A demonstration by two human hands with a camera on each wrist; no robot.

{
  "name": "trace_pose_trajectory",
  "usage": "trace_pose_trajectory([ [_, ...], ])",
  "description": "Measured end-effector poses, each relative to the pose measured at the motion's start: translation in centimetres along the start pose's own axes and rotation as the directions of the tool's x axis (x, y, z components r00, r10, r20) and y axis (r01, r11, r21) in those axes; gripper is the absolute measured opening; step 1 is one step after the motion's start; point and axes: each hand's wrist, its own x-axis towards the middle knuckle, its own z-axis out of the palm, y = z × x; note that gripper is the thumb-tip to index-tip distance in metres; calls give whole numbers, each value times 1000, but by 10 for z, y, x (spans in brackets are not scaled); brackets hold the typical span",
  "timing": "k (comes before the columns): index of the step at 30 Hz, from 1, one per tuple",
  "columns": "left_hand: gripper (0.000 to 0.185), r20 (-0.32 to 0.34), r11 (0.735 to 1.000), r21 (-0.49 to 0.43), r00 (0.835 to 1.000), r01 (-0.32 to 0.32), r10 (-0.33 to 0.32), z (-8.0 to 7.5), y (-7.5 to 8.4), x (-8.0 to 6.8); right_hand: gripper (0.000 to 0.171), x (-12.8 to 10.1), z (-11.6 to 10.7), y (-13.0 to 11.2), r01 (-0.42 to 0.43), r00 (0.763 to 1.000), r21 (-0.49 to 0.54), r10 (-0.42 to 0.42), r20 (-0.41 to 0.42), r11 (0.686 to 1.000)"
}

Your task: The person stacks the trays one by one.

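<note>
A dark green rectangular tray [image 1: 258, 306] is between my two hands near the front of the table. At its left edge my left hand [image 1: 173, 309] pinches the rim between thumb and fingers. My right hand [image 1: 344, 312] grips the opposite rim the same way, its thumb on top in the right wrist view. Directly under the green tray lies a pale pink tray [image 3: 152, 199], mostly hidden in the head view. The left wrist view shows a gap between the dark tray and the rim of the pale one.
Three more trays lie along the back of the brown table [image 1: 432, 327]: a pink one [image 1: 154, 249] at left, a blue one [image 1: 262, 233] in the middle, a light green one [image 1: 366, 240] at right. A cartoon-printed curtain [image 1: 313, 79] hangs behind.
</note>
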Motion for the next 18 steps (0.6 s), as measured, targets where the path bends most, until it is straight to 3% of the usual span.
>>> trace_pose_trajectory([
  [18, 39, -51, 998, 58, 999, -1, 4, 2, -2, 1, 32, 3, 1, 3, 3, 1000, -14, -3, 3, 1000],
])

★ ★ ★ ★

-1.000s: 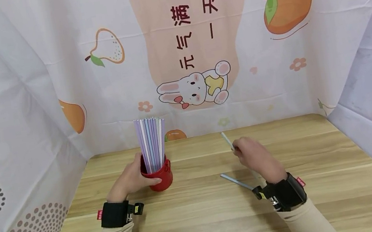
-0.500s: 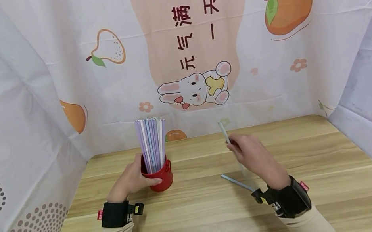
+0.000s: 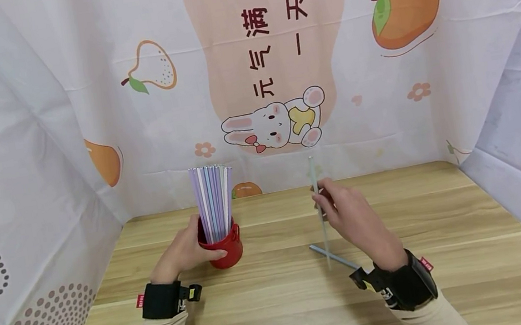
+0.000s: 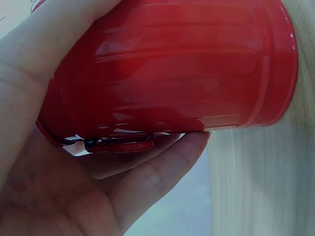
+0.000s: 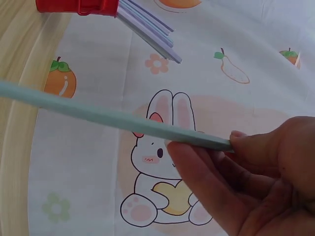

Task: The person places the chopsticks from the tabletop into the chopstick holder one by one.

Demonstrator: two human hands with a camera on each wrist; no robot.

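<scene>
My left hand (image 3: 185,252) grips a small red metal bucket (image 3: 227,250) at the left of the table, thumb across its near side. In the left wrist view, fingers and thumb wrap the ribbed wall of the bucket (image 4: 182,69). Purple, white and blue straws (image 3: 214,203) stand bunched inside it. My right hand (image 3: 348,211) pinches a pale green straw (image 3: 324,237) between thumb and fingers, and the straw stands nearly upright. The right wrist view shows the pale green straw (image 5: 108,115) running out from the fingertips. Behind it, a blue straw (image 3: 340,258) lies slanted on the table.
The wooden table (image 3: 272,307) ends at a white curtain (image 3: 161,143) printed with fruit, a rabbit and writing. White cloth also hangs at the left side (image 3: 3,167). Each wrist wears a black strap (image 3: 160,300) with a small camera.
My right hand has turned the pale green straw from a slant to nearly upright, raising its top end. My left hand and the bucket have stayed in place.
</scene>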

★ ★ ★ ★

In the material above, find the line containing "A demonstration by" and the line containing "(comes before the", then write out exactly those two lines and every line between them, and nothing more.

Output for this exercise:
A demonstration by two human hands with a camera on each wrist; no robot.

{
  "name": "trace_pose_trajectory",
  "usage": "trace_pose_trajectory([ [_, ...], ])",
  "description": "Measured end-effector poses, each relative to the pose measured at the motion's start: translation in centimetres along the start pose's own axes and rotation as the directions of the tool's x axis (x, y, z components r00, r10, r20) and y axis (r01, r11, r21) in those axes; gripper is the absolute measured opening; step 1 is one step after the motion's start; point and axes: each hand's wrist, its own x-axis towards the middle knuckle, its own z-axis out of the palm, y = z × x; note that gripper is the thumb-tip to index-tip distance in metres; calls give whole numbers, each value times 1000, but by 10 for z, y, x (spans in brackets are not scaled); brackets hold the typical span",
  "timing": "k (comes before the columns): index of the step at 30 Hz, from 1, one per tuple",

No additional answer is expected.